=== Section Start ===

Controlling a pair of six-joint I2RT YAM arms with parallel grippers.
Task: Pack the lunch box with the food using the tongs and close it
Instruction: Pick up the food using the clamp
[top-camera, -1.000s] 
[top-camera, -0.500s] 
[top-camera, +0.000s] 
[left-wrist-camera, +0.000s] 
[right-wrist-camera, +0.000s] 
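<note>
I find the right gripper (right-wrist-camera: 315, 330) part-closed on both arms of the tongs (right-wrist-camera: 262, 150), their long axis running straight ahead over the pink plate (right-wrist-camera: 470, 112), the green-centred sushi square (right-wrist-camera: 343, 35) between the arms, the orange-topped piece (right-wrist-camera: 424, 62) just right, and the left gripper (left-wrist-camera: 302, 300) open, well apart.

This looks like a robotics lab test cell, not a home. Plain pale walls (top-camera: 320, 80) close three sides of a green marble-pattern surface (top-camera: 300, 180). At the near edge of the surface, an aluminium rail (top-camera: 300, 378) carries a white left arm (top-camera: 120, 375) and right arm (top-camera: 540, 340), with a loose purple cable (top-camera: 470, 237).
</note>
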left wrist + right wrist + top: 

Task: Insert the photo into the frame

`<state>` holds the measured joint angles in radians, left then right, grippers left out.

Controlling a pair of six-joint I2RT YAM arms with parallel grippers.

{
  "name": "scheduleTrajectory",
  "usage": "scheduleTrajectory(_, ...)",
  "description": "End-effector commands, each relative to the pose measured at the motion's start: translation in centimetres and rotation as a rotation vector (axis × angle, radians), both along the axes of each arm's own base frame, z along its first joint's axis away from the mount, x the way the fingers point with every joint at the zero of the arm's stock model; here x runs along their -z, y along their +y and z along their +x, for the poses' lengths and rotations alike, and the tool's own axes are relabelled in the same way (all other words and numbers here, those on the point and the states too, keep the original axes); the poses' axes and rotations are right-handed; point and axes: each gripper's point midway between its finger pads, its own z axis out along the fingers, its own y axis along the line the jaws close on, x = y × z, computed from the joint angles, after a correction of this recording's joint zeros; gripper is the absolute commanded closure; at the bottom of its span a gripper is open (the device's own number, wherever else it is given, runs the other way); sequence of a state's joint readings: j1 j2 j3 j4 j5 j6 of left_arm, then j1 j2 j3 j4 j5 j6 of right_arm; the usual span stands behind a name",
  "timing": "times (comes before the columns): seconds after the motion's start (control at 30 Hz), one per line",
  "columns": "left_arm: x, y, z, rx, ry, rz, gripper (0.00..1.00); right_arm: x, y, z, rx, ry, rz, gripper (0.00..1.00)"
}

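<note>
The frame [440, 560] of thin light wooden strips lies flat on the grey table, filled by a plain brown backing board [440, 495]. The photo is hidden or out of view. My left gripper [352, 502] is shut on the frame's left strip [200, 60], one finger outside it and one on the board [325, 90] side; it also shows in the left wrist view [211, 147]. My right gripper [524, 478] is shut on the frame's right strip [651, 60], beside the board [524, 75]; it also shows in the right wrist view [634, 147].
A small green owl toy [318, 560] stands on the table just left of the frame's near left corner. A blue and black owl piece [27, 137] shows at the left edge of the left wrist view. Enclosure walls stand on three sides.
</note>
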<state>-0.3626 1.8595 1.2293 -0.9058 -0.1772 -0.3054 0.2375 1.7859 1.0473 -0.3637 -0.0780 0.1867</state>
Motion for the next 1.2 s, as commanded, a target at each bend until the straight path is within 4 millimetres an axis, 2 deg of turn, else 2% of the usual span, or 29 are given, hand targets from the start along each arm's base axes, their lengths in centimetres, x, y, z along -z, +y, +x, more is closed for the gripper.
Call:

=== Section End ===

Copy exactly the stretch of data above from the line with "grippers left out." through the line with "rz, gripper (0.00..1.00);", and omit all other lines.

`<state>` holds the measured joint angles in radians, left then right, grippers left out.

Controlling a pair of six-joint I2RT YAM arms with parallel grippers.

{
  "name": "scheduleTrajectory",
  "usage": "scheduleTrajectory(_, ...)",
  "description": "End-effector commands, each relative to the pose measured at the motion's start: translation in centimetres and rotation as a rotation vector (axis × angle, radians), both along the axes of each arm's own base frame, z along its first joint's axis away from the mount, x the way the fingers point with every joint at the zero of the arm's stock model; here x runs along their -z, y along their +y and z along their +x, for the poses' lengths and rotations alike, and the tool's own axes are relabelled in the same way (all other words and numbers here, those on the point and the states too, keep the original axes); the poses' axes and rotations are right-handed; point and axes: each gripper's point midway between its finger pads, its own z axis out along the fingers, its own y axis along the line the jaws close on, x = y × z, computed from the joint angles, after a correction of this recording's joint zeros; gripper is the absolute commanded closure; at the bottom of its span a gripper is open (the device's own number, wherever else it is given, runs the other way); sequence of a state's joint readings: j1 j2 j3 j4 j5 j6 of left_arm, then j1 j2 j3 j4 j5 j6 of right_arm; the usual span stands behind a name",
  "timing": "times (comes before the columns): seconds after the motion's start (control at 30 Hz), one per line",
  "columns": "left_arm: x, y, z, rx, ry, rz, gripper (0.00..1.00); right_arm: x, y, z, rx, ry, rz, gripper (0.00..1.00)"

What was requested is fully covered by this answer.